[R] Problem with comparing multiple data sets
John Kane
jrkrideau at inbox.com
Wed May 27 16:19:46 CEST 2015
I was wondering about the layout of each of your data sets. I cobbled together what I think is the most likely scenarios. My bet is the data sets most closely resemble my data set 4 in structure. Am I correct? I dropped the other two columns in your data layout as likely to be immaterial to the problem.
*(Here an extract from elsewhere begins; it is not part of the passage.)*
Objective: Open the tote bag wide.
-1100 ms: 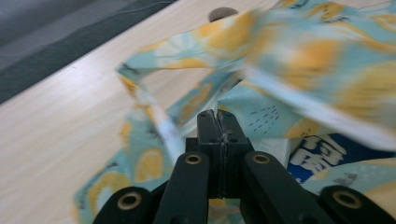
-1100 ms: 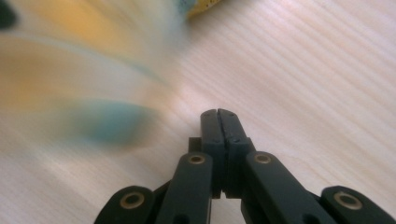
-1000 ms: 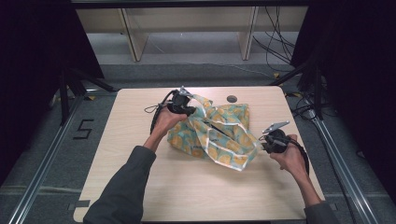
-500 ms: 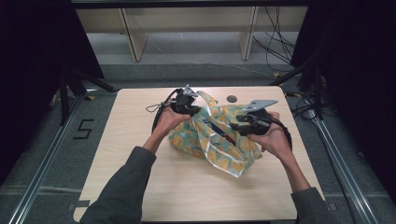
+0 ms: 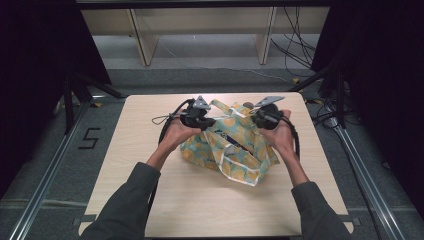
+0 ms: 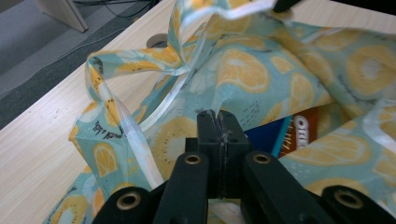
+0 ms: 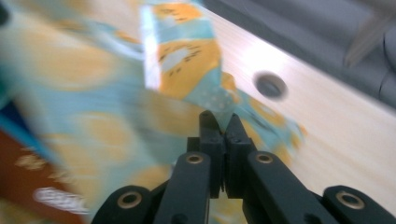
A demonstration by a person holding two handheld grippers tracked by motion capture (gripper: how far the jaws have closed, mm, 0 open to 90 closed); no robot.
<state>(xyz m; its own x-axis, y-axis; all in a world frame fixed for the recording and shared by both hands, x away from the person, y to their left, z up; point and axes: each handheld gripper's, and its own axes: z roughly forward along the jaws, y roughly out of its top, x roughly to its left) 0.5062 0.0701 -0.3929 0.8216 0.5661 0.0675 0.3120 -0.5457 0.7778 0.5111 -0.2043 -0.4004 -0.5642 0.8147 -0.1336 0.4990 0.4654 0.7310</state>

data set 1 (unique text and class)
class text
0 text1
2 text2
1 text3
2 text4
data set 2 (unique class, multiple text)
class text
0 text1
0 text1
0 text1
2 text2
1 text3
2 text4
data set 3 (multiple classes, multiple text)
class text
0 text1
0 text1
1 text1
2 text2
1 text3
2 text4
data set 4 (mutltiple classes , multiple text, text not found in other data sets)
0 text1
0 text1
1 text1
2 text2
1 text3
2 text4
2 text6
0 text6
John Kane
Kingston ON Canada
> -----Original Message-----
> From: mxalimohamma at ualr.edu
> Sent: Tue, 26 May 2015 20:11:08 -0500
> To: r-help at r-project.org
> Subject: Re: [R] Problem with comparing multiple data sets
>
> Thank you John. Yes. as you mentioned this is not really what I am
> looking
> for.
>
> It's interesting because I was really thinking that it should be pretty
> easy. All I need to do is just compare class1, class2 and class3 for each
> text and put the most frequent number next to it in each row. Repeat it
> for
> all the rows. Apparently it's not that simple.
>
> Sorry I didn't notice that I sent it only to you! Thanks for letting me
> know.
>
> I appreciate if anybody can help on this.
>
> Thank you.
>
>
>
>
> On Tue, May 26, 2015 at 7:27 PM, John Kane <jrkrideau at inbox.com> wrote:
>
>> Hi Mohammad,
>>
>> The data came through beautifully despite the fact that you posted in
>> HTML. Please, post in plain text.
>>
>> Oh, just as I was ready to push Send, I noticed you only replied to me.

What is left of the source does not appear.